◆ THE TASK
Nothing should be left out: repeat all the data exactly.

┌──

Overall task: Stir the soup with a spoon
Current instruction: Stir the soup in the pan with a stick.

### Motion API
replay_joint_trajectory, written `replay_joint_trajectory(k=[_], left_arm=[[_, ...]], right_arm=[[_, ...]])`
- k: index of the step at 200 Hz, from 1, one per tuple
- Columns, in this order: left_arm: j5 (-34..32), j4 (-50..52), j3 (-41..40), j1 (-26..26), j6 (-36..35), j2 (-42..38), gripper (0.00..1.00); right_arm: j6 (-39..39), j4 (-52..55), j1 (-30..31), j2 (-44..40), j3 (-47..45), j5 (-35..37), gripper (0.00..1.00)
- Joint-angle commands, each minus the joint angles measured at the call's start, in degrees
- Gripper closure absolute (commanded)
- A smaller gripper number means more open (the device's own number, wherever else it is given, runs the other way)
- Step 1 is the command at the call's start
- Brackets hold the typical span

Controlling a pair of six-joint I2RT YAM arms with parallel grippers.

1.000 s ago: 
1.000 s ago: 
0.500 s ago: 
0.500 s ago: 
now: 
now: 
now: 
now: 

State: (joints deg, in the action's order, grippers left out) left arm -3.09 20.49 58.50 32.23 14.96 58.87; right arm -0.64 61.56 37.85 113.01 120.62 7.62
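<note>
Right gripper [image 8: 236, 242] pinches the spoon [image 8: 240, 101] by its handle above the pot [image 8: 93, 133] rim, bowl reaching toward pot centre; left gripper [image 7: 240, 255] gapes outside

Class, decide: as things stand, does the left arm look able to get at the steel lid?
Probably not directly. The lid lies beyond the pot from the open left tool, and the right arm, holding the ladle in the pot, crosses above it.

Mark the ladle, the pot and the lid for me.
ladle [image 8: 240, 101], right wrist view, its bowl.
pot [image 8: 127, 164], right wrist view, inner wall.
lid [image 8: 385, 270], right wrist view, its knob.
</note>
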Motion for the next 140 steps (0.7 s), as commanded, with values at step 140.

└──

◆ TASK OUTPUT
Overall task: Stir the soup with a spoon
Current instruction: Stir the soup in the pan with a stick.

### Motion API
replay_joint_trajectory, written `replay_joint_trajectory(k=[_], left_arm=[[_, ...]], right_arm=[[_, ...]])`
- k: index of the step at 200 Hz, from 1, one per tuple
- Columns, in this order: left_arm: j5 (-34..32), j4 (-50..52), j3 (-41..40), j1 (-26..26), j6 (-36..35), j2 (-42..38), gripper (0.00..1.00); right_arm: j6 (-39..39), j4 (-52..55), j1 (-30..31), j2 (-44..40), j3 (-47..45), j5 (-35..37), gripper (0.00..1.00)
- Joint-angle commands, each minus the joint angles measured at the call's start, in degrees
- Gripper closure absolute (commanded)
- A smaller gripper number means more open (the device's own number, wherever else it is given, runs the other way)
- Step 1 is the command at the call's start
- Brackets hold the typical span

Controlling a pair of six-joint I2RT YAM arms with parallel grippers.

1.000 s ago: 
1.000 s ago: 
0.500 s ago: 
0.500 s ago: 
now: 
now: 
now: 
now: 

State: (joints deg, in the action's order, grippers left out) left arm -3.09 20.49 58.50 32.23 14.96 58.87; right arm -0.64 61.56 37.85 113.01 120.62 7.62
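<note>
Right gripper [image 8: 236, 242] pinches the spoon [image 8: 240, 101] by its handle above the pot [image 8: 93, 133] rim, bowl reaching toward pot centre; left gripper [image 7: 240, 255] gapes outside

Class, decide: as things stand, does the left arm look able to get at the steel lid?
Probably not directly. The lid lies beyond the pot from the open left tool, and the right arm, holding the ladle in the pot, crosses above it.

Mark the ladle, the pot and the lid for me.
ladle [image 8: 240, 101], right wrist view, its bowl.
pot [image 8: 127, 164], right wrist view, inner wall.
lid [image 8: 385, 270], right wrist view, its knob.
</note>
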Motion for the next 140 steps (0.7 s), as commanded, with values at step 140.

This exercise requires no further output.